After you have identified what might be wrong with your cluster, you need a solution fast. During this entire process,it takes time to get out your laptop, investigate the issue, open a PR, and redeploy to production.

Can We Make It Faster?

When troubleshooting K8s clusters, it can be difficult to identify and address issues. The cause of an issue isn’t always obvious – it could be a fault in a pod, a container, the control plane, or other components.The complexity only increases when dealing with large-scale production environments and many microservices.

Dealing with these issues manually increases not only the time to respond but also the downtime of your application. This is where Kubernetes consulting services can help by providing expert insights, proactive monitoring,and automated solutions to streamline troubleshooting. Let’s identify what can be done to solve these issues.

Automated Enrichments

In Kubernetes, we observe logs, events, and resources in our cluster to identify and understand issues. For example, we can identify OOMKilled errors, sudden jumps in load, and faulty deployments by looking at events or logs of these resources.

Manually getting these insights by interacting with your cluster can be time-consuming. Having a system in place to send us these insights can be very helpful to understand our cluster whenever something goes wrong. Fortunately, we have tools like Prometheus to send us alerts.

We can create a system to take these alerts, enrich them by adding data on what these alerts mean,and tell us what we can do to fix the issue.

Automated Remediations

Great! Now we have identified what might be wrong with our cluster. We can manually resolve these issues by following a set of known steps. Still, the problem of fixing known issues manually isn’t great, especially not in production environments.

But wouldn’t it be nice to have some automation? We’d like a system in place which detects issues and remediates them, even with temporary fixes.

What is Robusta

Instead of reinventing the wheel to solve the above problems, we can use Robusta.

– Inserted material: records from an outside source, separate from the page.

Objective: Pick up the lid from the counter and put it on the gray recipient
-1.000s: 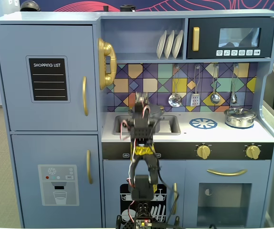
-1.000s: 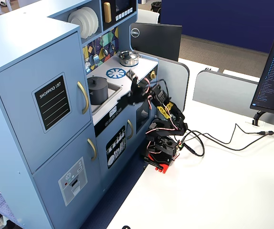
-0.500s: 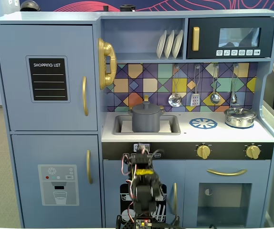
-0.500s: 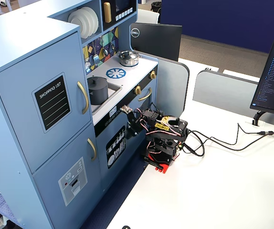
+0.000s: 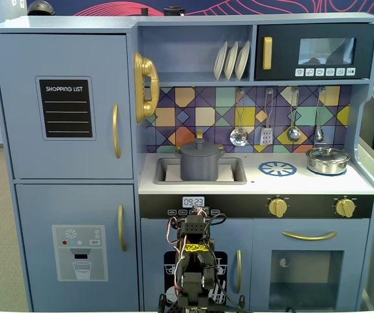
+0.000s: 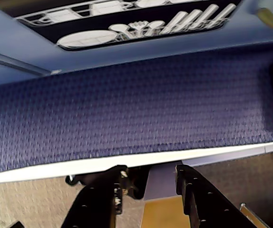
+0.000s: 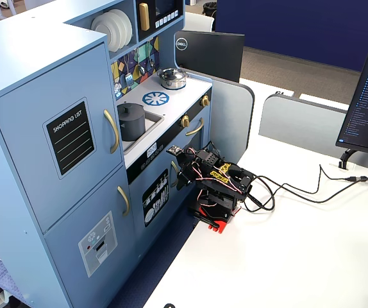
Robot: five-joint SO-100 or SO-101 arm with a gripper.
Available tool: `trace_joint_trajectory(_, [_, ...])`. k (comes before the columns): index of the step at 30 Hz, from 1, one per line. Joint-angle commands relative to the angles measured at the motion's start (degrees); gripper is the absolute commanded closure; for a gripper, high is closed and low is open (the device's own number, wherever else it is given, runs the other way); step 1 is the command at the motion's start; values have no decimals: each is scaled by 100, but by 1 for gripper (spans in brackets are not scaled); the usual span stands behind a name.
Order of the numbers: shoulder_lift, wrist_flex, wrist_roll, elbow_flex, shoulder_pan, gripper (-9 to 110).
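The gray recipient point(image 5: 199, 164) stands in the sink of the toy kitchen, and the lid point(image 5: 199, 145) lies flat on its rim with the knob up. In the other fixed view the lid point(image 7: 131, 109) caps the pot point(image 7: 131, 123) as well. My gripper point(image 5: 194, 223) is folded low in front of the oven panel, well below the counter and apart from the pot. In the wrist view the gripper point(image 6: 151, 173) stands open with nothing between its fingers, looking at blue carpet and the white table edge.
A shiny silver pot point(image 5: 328, 160) sits at the counter's right, beside the blue burner print point(image 5: 277, 169). Gold knobs point(image 5: 277, 207) and door handles stick out of the cabinet front. Cables point(image 7: 286, 189) trail across the white table behind the arm's base.
One second ago the arm reached up over the sink, hiding the pot. It has since pulled back and folded down low, leaving the lid on the gray pot.
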Motion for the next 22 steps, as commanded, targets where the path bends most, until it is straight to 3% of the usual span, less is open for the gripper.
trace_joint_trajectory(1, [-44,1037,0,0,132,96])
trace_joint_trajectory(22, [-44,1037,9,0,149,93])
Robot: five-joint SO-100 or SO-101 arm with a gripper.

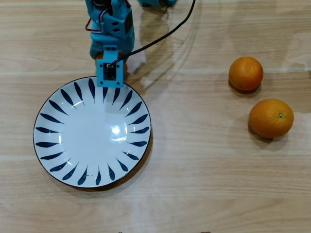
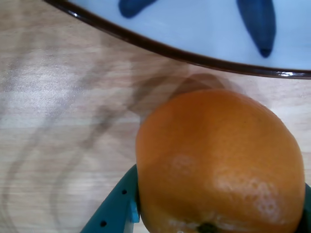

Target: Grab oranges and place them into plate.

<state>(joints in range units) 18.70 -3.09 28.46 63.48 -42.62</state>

Robusta is an open-source platform for multi-cluster Kubernetes monitoring,
troubleshooting, and automation. Just like Docker is infrastructure-as-code for deploying applications,Robusta is infrastructure-as-code for maintaining K8s applications and handling their alerts.

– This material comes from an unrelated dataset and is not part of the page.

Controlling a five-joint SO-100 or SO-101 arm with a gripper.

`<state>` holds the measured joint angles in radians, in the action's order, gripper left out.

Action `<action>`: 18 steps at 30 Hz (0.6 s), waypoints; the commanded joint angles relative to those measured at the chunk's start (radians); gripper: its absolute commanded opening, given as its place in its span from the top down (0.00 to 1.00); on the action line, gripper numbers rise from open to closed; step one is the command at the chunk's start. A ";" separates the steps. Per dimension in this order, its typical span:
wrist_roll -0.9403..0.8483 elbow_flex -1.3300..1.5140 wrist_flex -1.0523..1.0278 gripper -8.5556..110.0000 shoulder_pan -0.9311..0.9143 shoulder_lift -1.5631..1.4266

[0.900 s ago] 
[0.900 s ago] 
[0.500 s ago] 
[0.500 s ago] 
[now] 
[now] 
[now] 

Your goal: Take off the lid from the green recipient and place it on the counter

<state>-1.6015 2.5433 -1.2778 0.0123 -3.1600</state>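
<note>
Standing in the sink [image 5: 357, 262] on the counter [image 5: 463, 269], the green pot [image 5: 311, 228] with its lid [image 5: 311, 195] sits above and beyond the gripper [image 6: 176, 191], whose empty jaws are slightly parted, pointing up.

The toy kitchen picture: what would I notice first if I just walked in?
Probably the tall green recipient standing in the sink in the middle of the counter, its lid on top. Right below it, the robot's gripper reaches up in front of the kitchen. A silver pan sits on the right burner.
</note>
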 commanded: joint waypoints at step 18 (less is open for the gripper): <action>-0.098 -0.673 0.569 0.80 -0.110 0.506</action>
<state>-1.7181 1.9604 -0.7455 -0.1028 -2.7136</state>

Robusta is an automation engine that listens to different sources of data like changes in your Kubernetes cluster, Prometheus alerts, and more. Using these data sources, Robusta runs automations that help resolve problems in your cluster.

Robusta has automations in place to handle alerts in your kubernetes cluster by sending them to sinks with added enrichments that tell you what is happening in your cluster. It also suggests common fixes that give us better alerts.

Robusta also monitors the API server and sends alerts to cover any type of issues your cluster might be having.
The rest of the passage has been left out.